Taking the listing below, restate word for word each line from the line with "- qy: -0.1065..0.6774" to the line with "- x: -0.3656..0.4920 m", ends included, and stop there.

########

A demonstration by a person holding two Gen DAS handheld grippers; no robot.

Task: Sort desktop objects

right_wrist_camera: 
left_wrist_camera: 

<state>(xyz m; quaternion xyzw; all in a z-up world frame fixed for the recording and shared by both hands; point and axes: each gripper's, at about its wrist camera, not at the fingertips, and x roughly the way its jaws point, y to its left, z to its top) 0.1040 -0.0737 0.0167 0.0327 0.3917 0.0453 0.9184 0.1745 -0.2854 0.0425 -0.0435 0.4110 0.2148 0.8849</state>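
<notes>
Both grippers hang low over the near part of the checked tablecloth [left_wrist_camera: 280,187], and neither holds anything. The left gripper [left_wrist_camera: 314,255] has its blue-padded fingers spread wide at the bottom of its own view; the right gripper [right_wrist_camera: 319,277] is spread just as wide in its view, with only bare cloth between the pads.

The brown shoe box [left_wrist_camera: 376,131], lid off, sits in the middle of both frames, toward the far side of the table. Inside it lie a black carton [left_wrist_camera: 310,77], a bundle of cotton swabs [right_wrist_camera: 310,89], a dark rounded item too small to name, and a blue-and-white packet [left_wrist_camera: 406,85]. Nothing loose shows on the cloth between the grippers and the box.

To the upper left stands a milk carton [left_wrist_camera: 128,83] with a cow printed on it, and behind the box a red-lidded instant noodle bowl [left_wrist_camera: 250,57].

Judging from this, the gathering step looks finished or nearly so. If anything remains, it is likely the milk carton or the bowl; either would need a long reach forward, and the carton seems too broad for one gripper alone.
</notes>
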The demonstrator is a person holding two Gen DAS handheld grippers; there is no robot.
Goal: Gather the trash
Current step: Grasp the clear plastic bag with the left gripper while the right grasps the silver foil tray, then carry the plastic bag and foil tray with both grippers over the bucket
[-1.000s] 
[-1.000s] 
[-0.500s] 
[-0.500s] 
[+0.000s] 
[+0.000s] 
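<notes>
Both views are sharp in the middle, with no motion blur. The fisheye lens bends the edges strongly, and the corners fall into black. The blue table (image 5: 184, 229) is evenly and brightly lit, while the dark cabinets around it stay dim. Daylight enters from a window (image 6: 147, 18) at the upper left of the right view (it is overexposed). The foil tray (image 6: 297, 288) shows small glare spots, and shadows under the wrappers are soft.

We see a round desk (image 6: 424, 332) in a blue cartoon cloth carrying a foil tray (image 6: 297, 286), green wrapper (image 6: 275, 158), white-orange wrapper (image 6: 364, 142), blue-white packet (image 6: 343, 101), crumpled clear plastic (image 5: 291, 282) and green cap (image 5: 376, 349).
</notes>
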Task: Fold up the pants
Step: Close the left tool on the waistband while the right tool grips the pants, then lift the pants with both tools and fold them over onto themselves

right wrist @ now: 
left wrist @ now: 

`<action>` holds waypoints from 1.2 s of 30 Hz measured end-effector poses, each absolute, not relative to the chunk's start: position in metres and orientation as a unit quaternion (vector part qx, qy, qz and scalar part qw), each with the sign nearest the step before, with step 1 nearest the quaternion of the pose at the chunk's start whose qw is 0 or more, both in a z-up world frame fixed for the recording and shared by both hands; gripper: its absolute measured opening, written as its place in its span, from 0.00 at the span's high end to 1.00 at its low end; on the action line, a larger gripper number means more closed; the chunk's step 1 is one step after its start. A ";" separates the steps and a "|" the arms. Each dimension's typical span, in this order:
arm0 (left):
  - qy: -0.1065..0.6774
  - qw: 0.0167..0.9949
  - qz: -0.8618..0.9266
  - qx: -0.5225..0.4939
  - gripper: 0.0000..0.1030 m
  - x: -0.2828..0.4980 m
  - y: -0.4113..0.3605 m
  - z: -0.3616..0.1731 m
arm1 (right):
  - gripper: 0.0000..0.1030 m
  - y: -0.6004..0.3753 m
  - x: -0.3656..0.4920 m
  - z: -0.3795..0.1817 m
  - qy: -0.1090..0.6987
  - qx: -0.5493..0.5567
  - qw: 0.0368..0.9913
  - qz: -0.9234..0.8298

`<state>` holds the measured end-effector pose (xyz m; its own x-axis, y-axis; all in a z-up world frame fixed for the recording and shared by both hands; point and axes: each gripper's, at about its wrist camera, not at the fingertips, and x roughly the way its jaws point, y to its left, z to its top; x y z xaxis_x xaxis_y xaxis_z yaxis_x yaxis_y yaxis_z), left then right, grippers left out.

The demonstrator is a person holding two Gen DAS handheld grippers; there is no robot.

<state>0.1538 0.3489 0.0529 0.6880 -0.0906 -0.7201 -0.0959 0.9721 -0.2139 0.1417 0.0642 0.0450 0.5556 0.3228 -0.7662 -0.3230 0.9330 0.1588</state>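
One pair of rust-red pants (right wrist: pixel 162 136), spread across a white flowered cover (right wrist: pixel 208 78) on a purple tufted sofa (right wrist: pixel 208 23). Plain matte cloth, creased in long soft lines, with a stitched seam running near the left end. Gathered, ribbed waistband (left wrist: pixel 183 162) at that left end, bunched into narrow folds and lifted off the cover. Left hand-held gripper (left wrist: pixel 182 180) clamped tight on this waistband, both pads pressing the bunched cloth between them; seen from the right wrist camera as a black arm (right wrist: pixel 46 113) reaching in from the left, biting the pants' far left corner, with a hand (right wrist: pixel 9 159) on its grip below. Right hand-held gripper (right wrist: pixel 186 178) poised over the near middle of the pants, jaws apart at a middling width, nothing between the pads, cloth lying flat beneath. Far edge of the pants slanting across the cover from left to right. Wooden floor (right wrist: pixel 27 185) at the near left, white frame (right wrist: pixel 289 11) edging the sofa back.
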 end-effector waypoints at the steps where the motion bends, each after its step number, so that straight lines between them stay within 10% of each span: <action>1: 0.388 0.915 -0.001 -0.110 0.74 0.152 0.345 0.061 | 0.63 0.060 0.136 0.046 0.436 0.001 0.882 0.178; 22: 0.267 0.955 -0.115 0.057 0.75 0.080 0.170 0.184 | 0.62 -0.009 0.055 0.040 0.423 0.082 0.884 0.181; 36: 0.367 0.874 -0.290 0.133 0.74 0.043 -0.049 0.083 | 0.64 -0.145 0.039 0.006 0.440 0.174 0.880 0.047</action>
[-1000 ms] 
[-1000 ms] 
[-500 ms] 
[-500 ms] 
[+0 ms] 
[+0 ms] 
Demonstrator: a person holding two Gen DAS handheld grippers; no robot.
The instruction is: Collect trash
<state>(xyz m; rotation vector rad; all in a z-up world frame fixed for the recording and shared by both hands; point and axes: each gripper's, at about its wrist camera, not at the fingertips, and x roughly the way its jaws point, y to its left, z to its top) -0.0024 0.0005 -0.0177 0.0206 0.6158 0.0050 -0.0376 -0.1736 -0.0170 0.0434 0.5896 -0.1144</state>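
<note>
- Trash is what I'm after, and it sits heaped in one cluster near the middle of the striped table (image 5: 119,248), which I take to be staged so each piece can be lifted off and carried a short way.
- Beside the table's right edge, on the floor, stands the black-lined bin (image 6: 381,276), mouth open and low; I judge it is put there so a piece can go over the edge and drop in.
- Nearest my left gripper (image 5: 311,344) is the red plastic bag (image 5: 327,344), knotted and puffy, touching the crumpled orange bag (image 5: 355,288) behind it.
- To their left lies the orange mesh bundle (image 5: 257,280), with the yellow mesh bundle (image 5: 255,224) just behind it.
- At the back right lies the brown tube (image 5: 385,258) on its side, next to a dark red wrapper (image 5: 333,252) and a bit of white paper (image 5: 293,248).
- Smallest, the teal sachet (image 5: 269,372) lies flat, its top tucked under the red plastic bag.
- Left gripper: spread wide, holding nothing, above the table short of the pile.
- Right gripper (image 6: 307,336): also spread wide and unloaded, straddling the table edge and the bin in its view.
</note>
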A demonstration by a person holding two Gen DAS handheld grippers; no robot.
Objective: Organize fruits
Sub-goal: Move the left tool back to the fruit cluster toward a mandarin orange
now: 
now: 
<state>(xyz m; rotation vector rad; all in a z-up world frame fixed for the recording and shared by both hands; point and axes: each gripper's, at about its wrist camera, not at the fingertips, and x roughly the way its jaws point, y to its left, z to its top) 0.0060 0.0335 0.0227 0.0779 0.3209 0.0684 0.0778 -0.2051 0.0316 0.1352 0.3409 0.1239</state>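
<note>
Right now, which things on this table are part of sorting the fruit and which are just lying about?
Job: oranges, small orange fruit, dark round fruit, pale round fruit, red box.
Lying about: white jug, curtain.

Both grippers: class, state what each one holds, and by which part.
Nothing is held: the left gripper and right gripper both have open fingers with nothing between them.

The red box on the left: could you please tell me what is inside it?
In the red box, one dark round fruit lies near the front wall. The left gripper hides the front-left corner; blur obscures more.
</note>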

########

# Task response:
  - qy: -0.1065..0.6774
  - qw: 0.0167..0.9949
  - qz: -0.8618..0.9266
  - qx: -0.5225..0.4939
  - gripper: 0.0000..0.1030 m
  - x: -0.2828..0.4980 m
  - y: -0.4113..0.3605 m
  - z: -0.3616..0.1731 m
arm1 (right):
  - gripper: 0.0000..0.1030 m
  - y: -0.6004..0.3753 m
  - x: -0.3656..0.4920 m

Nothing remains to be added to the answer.